[https://nvbugs/5527655][feat] Add NUMA-aware CPU affinity autoconfiguration

mojombo · mojombo · commit ba2021a5153c · 2025-10-30T10:25:23.000-07:00
Signed-off-by: Dan Hansen &lt;1+dhansen-nvidia@users.noreply.github.com&gt;
diff --git a/tensorrt_llm/executor/base_worker.py b/tensorrt_llm/executor/base_worker.py
@@ -2,11 +2,13 @@
 import datetime
 import enum
 import json
+import os
 import weakref
 from pathlib import Path
 from queue import Queue
 from typing import Dict, List, Optional, Tuple, Union
 
+import psutil
 import torch
 
 from tensorrt_llm.logger import logger
@@ -19,7 +21,7 @@
 from ..llmapi.llm_args import BaseLlmArgs, PybindMirror
 from ..llmapi.tokenizer import TokenizerBase
 from ..llmapi.tracer import global_tracer
-from ..llmapi.utils import _SyncQueue, logger_debug
+from ..llmapi.utils import _SyncQueue, get_numa_aware_cpu_affinity, logger_debug
 from ..lora_manager import LoraManager
 from ..metrics import RequestEventTiming
 from ..prompt_adapter_manager import PromptAdapterManager
@@ -92,13 +94,44 @@ def __init__(
         if global_mpi_size() > 1:
             logger.set_rank(self.global_rank)
 
+    def _configure_affinity(self, device_id):
+        '''
+        Probe and configure the affinity of the worker
+        '''
+
+        # Get the current affinity setting
+        pid = os.getpid()
+        process = psutil.Process(pid)
+        cpu_affinity = process.cpu_affinity()
+
+        all_cpus = list(range(psutil.cpu_count()))
+
+        constrained_affinity = (cpu_affinity != all_cpus)
+
+        # If the process is affined to a constrained set of CPUs, warn the user
+        # so as to ensure that this is what is intended
+        if constrained_affinity:
+            logger.warning(
+                f"Worker process {pid} is affined to run on the following CPUs: "
+                "{cpu_affinity} (subset of all logical CPUs).
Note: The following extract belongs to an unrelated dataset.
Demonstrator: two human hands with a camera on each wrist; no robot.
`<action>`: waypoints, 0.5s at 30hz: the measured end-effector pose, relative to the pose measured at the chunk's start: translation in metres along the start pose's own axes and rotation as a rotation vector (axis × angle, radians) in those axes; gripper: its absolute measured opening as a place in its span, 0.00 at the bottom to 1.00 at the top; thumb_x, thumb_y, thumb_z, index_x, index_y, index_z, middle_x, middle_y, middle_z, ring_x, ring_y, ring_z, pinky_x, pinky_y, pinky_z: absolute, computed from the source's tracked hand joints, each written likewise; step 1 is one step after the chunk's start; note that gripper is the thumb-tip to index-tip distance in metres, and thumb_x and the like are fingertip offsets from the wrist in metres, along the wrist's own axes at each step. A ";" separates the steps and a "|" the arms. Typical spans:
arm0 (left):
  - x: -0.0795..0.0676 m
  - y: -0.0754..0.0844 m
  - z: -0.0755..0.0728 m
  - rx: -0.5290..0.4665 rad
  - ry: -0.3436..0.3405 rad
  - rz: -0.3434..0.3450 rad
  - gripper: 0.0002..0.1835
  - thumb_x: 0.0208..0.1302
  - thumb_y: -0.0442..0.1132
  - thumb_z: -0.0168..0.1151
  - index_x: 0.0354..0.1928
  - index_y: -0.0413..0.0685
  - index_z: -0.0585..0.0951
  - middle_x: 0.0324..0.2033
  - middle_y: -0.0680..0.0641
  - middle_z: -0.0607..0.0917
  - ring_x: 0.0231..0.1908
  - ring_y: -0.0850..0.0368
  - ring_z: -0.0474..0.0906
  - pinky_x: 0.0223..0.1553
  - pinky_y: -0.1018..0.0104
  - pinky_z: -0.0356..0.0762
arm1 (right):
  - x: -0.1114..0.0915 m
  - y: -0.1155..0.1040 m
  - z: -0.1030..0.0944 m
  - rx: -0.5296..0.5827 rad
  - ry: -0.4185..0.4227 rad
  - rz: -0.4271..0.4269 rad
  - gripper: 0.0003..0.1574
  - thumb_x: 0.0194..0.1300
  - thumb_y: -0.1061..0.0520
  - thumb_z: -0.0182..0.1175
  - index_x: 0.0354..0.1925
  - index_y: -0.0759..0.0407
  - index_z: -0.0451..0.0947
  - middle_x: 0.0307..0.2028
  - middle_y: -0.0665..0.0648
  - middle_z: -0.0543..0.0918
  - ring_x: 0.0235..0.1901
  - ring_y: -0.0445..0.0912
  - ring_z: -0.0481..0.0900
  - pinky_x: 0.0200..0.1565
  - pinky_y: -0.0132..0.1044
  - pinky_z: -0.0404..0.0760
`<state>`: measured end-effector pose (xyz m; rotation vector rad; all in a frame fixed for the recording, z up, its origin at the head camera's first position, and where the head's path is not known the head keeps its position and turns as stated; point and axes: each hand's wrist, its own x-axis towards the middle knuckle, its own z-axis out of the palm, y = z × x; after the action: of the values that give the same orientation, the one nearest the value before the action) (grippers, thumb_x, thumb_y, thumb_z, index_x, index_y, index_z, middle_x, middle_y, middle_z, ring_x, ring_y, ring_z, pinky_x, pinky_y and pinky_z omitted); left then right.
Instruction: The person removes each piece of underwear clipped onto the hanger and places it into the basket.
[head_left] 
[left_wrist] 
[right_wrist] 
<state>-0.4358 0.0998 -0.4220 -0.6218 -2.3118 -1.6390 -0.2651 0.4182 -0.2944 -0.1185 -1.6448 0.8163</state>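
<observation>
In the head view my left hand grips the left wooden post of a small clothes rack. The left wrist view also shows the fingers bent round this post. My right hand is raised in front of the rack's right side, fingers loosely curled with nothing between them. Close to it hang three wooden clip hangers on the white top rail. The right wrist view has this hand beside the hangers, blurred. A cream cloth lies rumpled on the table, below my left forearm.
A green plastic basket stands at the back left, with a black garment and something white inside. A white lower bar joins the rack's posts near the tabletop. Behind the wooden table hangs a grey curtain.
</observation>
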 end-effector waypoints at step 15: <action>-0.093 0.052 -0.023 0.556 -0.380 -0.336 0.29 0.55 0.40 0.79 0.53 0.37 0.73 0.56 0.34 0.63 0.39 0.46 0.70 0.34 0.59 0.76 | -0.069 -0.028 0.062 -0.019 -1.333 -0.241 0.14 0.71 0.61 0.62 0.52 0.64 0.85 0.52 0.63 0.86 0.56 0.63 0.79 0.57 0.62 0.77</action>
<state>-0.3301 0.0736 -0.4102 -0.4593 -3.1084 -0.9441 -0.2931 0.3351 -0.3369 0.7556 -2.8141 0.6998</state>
This may harm "
+                "performance if set incorrectly.", )
+
+        # If affinity is unconstrained or the user has explicitly requested it,
+        # choose the optimal affinity based upon the NUMA topology
+        if not constrained_affinity or os.environ.get(
+                "TLLM_NUMA_AWARE_WORKER_AFFINITY", "0") == "1":
+            process.cpu_affinity(get_numa_aware_cpu_affinity(device_id))
+
     def _get_comm_ranks_device_id(self):
         device_id = self.global_rank % torch.cuda.device_count()
         torch.cuda.set_device(device_id)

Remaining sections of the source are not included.